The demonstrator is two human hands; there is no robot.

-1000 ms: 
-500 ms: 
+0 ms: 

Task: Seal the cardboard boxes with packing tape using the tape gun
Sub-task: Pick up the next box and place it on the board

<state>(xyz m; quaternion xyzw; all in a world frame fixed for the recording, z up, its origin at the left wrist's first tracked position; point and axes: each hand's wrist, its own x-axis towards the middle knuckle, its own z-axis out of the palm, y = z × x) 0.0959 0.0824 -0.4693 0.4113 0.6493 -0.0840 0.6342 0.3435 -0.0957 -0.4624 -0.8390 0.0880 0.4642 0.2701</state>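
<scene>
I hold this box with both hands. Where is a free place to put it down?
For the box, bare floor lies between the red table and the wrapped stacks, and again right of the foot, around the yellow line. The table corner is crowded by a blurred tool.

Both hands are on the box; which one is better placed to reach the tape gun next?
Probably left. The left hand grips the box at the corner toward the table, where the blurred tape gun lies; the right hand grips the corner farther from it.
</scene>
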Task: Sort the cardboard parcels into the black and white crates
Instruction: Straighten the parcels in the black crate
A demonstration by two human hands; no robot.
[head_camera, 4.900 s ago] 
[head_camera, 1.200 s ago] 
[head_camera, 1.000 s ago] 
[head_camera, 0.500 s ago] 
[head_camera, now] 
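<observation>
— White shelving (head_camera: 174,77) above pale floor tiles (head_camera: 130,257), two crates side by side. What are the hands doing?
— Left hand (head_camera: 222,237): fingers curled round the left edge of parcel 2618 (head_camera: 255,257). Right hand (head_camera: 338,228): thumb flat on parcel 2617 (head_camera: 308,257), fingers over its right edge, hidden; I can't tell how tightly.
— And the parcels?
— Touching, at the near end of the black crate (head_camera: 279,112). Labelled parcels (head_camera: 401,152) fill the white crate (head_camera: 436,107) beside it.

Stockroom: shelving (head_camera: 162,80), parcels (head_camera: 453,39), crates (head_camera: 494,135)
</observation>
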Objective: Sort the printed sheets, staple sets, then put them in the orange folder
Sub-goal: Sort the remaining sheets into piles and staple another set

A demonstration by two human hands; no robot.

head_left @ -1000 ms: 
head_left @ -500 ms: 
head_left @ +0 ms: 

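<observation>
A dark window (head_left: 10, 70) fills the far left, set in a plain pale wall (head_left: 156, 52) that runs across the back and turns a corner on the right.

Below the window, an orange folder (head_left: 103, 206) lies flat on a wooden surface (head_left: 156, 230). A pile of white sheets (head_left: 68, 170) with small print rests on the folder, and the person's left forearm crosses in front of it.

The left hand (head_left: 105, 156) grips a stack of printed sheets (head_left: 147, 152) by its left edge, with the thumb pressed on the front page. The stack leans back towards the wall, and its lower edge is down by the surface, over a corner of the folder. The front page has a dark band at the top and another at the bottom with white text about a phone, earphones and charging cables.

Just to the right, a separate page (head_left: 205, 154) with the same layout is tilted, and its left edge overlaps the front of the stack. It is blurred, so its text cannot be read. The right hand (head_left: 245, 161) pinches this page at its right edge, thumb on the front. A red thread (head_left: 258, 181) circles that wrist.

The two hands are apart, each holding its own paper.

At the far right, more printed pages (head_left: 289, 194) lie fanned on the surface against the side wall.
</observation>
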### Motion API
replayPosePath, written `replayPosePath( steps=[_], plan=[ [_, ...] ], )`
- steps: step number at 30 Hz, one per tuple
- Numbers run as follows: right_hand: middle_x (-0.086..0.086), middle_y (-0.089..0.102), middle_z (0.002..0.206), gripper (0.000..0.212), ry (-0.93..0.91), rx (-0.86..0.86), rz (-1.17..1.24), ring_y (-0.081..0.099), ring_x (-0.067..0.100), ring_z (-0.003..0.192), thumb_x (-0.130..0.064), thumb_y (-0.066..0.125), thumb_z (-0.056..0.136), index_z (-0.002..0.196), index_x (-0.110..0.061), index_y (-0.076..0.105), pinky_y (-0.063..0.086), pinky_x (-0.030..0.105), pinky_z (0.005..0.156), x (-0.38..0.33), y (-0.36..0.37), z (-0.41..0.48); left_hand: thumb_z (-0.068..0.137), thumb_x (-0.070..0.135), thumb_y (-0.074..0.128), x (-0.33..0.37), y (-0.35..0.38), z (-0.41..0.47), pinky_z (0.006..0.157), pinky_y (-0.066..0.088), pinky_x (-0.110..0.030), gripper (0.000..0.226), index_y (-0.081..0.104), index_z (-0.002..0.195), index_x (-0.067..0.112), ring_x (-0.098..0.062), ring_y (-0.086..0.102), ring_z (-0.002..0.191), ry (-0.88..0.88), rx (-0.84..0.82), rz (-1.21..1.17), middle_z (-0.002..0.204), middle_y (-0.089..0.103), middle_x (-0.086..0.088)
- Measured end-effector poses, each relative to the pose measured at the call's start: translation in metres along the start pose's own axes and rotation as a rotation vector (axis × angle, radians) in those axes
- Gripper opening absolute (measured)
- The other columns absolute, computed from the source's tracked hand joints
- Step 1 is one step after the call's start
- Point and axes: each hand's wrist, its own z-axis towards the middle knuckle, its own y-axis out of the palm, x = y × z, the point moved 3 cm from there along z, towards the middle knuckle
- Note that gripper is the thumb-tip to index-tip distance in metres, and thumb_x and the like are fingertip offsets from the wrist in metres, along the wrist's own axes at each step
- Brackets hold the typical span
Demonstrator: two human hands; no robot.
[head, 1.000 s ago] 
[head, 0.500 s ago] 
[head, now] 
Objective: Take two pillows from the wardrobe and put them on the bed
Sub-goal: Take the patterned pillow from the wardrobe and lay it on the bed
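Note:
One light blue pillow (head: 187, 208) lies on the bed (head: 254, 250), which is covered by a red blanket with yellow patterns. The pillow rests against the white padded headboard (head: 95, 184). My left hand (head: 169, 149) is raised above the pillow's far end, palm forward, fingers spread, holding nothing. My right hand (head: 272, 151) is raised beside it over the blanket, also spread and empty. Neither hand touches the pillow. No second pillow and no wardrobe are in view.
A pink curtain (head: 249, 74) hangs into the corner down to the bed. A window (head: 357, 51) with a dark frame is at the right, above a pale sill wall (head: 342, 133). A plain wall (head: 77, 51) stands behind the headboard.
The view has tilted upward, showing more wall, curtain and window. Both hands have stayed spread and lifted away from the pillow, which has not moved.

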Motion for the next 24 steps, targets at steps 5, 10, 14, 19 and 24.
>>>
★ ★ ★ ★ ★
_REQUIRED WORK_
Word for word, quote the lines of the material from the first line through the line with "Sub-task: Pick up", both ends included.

_EXERCISE RESPONSE_
The demonstrator is two human hands; there is no robot.

-1000 ms: 
-500 ms: 
+0 ms: 

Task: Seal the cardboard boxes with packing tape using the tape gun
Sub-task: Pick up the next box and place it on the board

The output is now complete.